An article by Emiko Terazono in The Financial Times reported on February 4th that global food prices have reached their highest level in almost seven years. It claims that analysts are starting to get concerned. “It could become a big issue for less prosperous countries which depend on imports for food,” it quotes Abdolreza Abbassian, Senior Economist at the Food and Agriculture Organisation (FAO) of the UN, as saying.
The article suggests that there are a number of reasons for the price rise, not all of them directly related to the current pandemic. China, for instance, is seeking to restore its grain reserves and rebuild a hog herd that was decimated by African swine fever. This is an illustration of the way in which an increased demand for meat can lead to increased demand for grain as feed. There are factors to do with the climate, like dry weather in South America. There’s the effect of export tariffs imposed by Russia in order to keep its home-grown grain within the country for the domestic market, of positive sentiment in equity markets and rising oil-price forecasts, not to mention factors that are clearly affected by the pandemic and the level of international stability, such as shipping costs. If the Financial Times article does one thing, it shows how many different considerations influence even the price of a particular commodity such as grain. And that in itself suggests the likelihood of volatility in years to come.

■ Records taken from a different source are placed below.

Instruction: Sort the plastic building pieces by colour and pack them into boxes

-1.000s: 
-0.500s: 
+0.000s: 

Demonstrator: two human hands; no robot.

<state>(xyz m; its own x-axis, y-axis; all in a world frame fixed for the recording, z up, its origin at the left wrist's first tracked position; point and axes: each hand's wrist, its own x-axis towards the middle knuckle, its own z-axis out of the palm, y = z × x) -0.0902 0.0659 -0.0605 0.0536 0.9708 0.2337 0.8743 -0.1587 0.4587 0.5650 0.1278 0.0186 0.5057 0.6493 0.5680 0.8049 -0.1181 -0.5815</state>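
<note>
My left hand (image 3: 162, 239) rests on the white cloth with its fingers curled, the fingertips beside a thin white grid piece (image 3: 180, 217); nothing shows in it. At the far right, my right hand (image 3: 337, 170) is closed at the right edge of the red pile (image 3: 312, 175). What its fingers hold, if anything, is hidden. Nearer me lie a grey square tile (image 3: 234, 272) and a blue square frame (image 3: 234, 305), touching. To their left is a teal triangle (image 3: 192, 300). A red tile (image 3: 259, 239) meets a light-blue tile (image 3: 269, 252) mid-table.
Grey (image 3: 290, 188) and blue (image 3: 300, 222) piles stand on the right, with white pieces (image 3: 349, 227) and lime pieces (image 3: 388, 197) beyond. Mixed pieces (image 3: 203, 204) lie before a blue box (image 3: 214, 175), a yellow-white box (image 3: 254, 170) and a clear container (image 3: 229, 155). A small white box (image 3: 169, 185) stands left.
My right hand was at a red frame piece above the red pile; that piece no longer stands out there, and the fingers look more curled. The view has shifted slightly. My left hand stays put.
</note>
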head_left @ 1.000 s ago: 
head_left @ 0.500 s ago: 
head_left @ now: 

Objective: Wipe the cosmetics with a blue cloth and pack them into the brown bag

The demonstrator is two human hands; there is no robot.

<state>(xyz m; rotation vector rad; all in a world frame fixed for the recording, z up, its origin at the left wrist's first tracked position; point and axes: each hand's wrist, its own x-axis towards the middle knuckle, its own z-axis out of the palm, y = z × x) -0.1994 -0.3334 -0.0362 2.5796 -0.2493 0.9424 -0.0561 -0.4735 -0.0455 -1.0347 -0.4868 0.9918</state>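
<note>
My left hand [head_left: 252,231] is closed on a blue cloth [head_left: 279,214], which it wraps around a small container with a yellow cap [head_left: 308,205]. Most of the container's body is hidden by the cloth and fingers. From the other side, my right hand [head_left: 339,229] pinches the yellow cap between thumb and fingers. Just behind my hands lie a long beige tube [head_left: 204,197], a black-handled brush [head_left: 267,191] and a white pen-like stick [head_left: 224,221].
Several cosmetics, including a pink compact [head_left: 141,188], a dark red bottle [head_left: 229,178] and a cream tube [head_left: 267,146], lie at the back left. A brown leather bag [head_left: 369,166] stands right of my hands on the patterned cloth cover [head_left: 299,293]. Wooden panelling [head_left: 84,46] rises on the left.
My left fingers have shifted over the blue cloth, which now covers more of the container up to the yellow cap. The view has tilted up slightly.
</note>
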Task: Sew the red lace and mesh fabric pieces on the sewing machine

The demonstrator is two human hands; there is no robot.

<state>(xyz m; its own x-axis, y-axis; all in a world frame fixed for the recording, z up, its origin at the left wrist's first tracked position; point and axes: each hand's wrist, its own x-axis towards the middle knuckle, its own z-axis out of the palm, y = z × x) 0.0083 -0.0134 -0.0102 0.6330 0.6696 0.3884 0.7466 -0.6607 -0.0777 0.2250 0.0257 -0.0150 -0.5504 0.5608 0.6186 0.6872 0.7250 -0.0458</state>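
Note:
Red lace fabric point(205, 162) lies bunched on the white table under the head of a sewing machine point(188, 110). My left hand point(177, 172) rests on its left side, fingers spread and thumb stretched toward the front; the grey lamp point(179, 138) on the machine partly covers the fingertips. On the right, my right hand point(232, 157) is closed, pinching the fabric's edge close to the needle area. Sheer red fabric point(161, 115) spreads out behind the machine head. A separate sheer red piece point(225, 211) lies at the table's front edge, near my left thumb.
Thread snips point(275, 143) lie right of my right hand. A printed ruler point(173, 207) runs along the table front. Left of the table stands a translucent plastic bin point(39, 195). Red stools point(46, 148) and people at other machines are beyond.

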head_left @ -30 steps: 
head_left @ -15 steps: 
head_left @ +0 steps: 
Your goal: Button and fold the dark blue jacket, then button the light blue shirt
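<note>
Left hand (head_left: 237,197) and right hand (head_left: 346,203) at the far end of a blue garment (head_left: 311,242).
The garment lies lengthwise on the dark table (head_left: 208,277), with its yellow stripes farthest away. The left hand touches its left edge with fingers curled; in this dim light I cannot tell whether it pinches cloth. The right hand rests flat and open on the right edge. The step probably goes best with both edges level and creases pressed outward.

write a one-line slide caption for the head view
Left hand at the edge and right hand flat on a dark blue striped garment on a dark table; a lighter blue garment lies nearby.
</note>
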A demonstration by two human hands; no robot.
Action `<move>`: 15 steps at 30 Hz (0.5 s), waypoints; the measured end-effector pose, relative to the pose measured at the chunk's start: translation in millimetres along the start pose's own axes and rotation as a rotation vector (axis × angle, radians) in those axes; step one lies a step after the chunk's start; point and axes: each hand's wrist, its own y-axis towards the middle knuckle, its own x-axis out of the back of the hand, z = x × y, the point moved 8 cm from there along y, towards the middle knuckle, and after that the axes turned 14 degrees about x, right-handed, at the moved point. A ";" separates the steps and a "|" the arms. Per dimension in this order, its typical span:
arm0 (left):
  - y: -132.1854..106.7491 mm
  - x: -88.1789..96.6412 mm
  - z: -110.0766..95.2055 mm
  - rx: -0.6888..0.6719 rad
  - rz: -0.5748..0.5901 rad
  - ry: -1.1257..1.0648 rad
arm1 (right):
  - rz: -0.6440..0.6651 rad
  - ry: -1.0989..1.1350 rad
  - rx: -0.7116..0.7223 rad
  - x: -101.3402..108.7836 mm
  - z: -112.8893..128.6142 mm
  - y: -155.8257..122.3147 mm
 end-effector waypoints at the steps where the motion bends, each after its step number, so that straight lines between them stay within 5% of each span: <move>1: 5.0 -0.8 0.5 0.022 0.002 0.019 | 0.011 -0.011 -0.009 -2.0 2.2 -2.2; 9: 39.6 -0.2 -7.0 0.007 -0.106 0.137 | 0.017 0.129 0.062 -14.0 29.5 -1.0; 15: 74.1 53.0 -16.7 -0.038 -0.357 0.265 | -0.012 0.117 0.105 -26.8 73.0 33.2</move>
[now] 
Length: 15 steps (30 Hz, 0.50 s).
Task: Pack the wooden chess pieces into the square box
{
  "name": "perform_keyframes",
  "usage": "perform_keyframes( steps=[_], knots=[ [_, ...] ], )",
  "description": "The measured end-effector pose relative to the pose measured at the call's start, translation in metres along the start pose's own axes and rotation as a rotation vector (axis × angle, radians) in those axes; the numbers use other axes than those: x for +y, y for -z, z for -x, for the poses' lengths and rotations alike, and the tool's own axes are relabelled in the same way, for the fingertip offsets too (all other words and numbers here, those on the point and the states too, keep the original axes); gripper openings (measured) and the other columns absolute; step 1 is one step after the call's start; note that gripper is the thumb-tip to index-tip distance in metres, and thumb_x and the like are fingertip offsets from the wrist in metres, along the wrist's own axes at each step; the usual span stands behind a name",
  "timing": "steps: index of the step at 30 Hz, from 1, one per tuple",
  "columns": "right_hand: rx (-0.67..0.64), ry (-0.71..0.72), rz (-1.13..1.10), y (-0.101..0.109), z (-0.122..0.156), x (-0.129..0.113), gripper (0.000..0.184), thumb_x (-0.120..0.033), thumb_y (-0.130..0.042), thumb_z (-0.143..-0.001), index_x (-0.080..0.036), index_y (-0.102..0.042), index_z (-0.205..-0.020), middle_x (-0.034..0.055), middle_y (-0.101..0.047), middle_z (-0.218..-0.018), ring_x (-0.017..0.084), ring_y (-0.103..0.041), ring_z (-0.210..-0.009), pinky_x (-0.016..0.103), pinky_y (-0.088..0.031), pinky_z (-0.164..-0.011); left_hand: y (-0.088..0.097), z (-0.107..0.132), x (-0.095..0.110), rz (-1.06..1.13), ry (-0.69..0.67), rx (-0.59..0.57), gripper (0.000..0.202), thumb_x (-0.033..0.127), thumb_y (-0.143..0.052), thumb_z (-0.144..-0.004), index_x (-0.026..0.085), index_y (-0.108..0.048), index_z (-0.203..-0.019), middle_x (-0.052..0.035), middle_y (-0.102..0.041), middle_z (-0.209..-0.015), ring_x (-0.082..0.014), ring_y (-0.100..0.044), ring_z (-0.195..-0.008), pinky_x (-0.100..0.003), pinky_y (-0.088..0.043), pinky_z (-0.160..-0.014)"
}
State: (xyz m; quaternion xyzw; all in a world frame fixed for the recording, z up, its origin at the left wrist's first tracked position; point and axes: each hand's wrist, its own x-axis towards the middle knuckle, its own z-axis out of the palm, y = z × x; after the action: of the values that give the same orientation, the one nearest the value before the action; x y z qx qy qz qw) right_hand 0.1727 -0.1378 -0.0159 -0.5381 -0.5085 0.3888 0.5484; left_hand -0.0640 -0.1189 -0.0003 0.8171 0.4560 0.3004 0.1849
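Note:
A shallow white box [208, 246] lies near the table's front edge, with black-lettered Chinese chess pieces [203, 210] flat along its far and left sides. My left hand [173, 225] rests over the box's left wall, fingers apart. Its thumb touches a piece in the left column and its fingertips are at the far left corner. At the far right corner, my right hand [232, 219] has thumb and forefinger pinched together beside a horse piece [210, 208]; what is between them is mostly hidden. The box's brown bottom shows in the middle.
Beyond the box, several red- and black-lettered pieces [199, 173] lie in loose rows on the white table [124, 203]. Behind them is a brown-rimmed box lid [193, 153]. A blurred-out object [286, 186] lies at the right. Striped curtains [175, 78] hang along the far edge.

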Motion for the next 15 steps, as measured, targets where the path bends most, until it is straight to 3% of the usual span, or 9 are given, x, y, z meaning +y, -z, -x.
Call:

In such circumstances, one would obviously expect countries to take precautionary measures. Indeed, the article talks about the way the pandemic has prompted countries reliant on imports of food staples to boost government-held inventories in grains and oilseeds such as soyabeans, as well as sugar. Yet the same article refers to a warning from the FAO that grain inventories are at their lowest level in five years, making markets ‘more vulnerable to production shortfalls.’ Which brings us back to Abdolrezza Abbassian’s comment about “less prosperous countries which depend on imports for food.” In other words, we’ll be in a situation where some countries desperately need to import food, can’t afford to pay for it and while their citizens go hungry rely on emergency food distribution organised from afar and often ineffective.
Grain prices may go down just as they’ve gone up. China, which has historically bought about 3m to 5m tonnes of corn a year, imported a record 11m tonnes in 2020, but this large increase may not be sustained. If it isn’t, demand will fall and the price may stabilise. But on the other hand, China may want even more grain in 2021. It is noteworthy that in the case of China the Financial Times article does not talk about ‘inventories.’ It talks about ‘reserves.’ In other words, China goes for a ‘Just-in-case’ approach rather than ‘Just-in-time’. The rest of the world seems prepared to muddle through and fly to emergency measures if there’s a crisis. What is the sense of that, when a system of buffer stocks could help to iron out the bumps that are bound to be a characteristic of food prices in times to come?